**Work required**
The entries below hold a line with "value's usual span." and a line with "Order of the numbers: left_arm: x". Return those lines and all that lie between them, exactly and only.

**Data provided**
....................
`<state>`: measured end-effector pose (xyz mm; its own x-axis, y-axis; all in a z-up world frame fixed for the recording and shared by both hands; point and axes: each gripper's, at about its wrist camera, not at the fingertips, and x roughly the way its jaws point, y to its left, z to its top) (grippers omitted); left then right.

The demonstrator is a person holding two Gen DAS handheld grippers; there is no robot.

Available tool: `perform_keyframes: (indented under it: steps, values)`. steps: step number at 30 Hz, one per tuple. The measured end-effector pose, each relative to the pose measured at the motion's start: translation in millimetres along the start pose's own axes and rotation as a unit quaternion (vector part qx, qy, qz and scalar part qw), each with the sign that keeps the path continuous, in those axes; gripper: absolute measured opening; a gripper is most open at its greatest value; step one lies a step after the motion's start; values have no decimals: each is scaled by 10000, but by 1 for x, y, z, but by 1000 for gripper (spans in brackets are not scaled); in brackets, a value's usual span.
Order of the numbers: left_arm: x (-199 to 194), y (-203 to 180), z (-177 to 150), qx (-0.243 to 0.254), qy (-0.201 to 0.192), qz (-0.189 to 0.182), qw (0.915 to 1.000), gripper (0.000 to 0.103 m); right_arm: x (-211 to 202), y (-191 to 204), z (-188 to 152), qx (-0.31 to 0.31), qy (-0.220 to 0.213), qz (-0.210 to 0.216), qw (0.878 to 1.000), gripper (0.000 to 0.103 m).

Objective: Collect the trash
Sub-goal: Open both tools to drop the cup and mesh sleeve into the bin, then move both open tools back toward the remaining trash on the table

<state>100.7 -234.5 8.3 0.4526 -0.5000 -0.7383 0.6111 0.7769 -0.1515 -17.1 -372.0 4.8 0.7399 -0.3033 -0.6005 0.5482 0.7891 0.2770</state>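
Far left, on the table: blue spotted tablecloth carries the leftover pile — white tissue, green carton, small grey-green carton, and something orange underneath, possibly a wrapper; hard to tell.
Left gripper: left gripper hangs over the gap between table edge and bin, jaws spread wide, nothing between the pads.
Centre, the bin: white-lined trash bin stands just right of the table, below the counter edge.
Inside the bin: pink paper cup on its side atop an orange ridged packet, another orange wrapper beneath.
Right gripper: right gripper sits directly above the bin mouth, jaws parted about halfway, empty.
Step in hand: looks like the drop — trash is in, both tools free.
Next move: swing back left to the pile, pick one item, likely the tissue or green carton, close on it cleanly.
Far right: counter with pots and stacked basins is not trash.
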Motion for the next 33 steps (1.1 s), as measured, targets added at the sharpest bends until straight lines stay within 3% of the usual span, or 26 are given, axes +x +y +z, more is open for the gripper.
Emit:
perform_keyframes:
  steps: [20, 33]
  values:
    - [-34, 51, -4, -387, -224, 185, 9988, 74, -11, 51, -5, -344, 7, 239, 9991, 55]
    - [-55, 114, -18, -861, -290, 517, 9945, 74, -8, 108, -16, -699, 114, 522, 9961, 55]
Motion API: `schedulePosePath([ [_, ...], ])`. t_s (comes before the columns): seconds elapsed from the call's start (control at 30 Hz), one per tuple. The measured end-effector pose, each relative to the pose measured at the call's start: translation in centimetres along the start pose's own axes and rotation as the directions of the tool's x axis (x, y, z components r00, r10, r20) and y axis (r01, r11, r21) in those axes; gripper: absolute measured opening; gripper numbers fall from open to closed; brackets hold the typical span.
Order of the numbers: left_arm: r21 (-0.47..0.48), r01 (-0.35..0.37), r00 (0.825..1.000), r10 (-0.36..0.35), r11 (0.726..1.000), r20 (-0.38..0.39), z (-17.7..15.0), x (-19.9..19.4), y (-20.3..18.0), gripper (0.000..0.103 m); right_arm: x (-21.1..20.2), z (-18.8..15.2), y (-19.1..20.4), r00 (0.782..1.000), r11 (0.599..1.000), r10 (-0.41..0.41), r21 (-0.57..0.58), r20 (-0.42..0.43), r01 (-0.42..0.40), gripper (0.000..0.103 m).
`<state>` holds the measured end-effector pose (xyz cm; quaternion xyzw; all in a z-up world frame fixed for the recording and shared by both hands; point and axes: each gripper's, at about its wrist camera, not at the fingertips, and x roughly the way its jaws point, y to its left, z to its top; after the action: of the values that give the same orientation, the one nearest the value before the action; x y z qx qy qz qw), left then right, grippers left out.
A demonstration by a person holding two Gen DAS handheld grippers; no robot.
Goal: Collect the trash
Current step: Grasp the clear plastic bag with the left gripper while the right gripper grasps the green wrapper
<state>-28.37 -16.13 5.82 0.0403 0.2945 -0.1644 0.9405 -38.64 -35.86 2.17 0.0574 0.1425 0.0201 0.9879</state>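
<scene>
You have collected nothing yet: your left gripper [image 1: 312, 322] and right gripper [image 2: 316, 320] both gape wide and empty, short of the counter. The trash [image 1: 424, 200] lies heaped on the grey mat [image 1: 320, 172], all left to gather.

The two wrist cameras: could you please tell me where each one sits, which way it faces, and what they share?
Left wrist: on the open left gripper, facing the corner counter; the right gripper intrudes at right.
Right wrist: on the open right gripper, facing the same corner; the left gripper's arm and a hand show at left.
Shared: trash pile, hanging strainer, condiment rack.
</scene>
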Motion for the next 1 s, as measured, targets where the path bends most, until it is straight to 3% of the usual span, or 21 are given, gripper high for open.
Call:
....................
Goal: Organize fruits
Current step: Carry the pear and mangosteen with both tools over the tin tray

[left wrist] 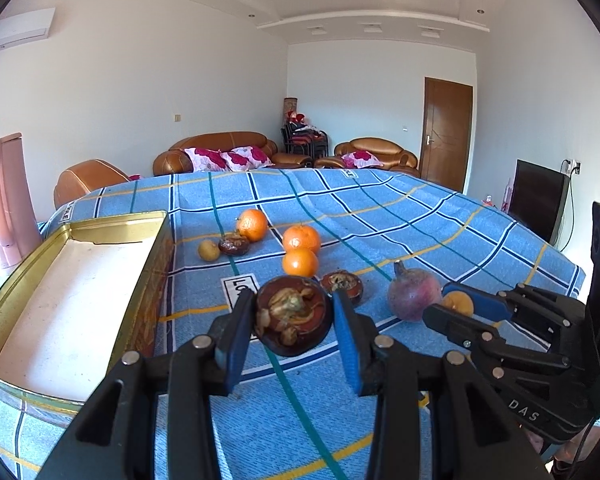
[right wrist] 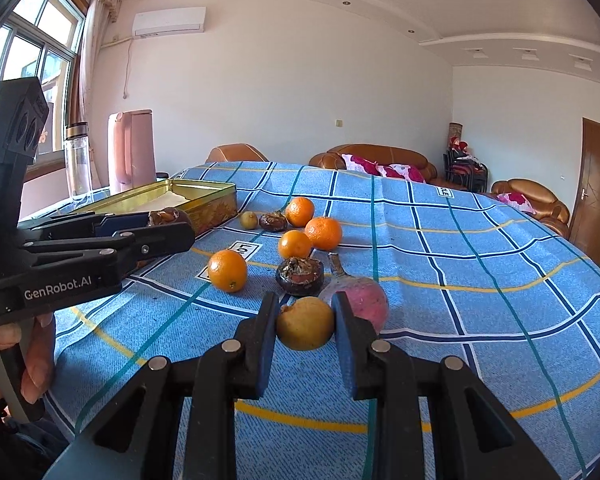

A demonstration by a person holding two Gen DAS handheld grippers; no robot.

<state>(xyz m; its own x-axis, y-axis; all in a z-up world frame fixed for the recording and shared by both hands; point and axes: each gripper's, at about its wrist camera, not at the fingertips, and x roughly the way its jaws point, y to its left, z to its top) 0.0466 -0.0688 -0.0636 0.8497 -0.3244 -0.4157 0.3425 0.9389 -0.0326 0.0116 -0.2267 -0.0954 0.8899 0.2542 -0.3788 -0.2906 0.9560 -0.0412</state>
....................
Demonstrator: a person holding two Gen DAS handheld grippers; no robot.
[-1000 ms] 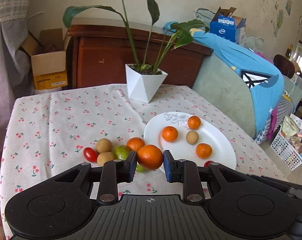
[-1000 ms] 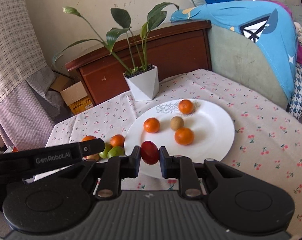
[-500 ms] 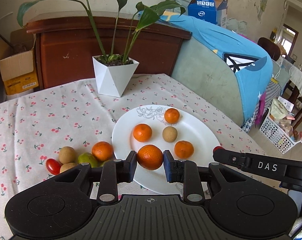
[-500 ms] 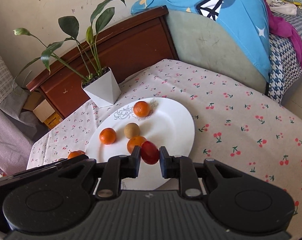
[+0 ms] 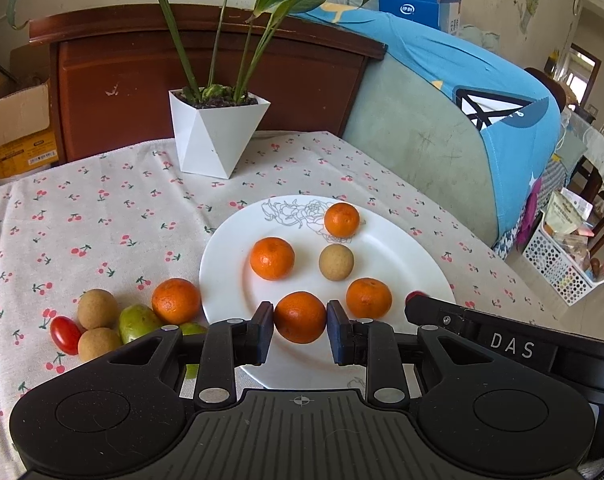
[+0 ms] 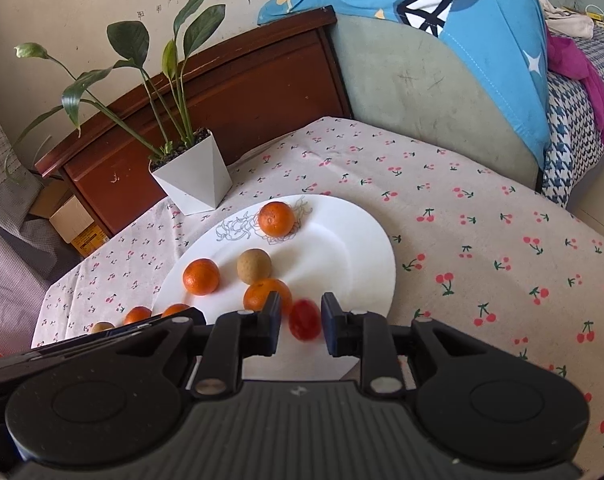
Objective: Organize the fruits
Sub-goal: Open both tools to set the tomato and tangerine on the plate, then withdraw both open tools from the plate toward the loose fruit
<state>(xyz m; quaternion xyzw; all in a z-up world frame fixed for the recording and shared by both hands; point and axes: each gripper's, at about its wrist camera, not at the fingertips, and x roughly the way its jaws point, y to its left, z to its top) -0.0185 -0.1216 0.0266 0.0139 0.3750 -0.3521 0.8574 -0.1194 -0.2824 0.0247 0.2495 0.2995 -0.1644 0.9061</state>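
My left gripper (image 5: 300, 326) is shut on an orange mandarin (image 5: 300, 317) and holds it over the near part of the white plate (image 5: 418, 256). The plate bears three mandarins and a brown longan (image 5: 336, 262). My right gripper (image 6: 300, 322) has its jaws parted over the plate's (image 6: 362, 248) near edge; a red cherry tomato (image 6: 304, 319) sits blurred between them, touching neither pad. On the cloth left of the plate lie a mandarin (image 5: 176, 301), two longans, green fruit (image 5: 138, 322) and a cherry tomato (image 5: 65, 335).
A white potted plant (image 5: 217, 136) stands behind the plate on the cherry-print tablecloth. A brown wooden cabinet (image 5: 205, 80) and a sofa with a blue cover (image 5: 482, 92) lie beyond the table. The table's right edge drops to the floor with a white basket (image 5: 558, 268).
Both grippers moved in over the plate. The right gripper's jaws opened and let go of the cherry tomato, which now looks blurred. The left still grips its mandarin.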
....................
**Task output**
Available tool: `perform_keyframes: (indented under it: steps, values)`. steps: step number at 30 Hz, one per tuple. The measured end-effector pose, each relative to the pose measured at the motion's start: translation in millimetres along the start pose's own axes and rotation as a unit quaternion (vector part qx, qy, qz and scalar part qw), each with the sign that keeps the path continuous, in those axes; gripper: absolute measured opening; a gripper is most open at its greatest value; step one lies a step after the motion's start; values have no decimals: each is scaled by 10000, but by 1 for x, y, z, but by 1000 for gripper (spans in brackets are not scaled); in brackets, a value's usual span.
Order of the numbers: left_arm: x (-199 to 194), y (-203 to 180), z (-177 to 150), qx (-0.243 to 0.254), qy (-0.201 to 0.192), qz (-0.189 to 0.182), qw (0.915 to 1.000), gripper (0.000 to 0.103 m); right_arm: x (-211 to 202), y (-191 to 204), z (-188 to 152), qx (-0.31 to 0.31), qy (-0.220 to 0.213), qz (-0.210 to 0.216), qw (0.878 to 1.000), gripper (0.000 to 0.103 m).

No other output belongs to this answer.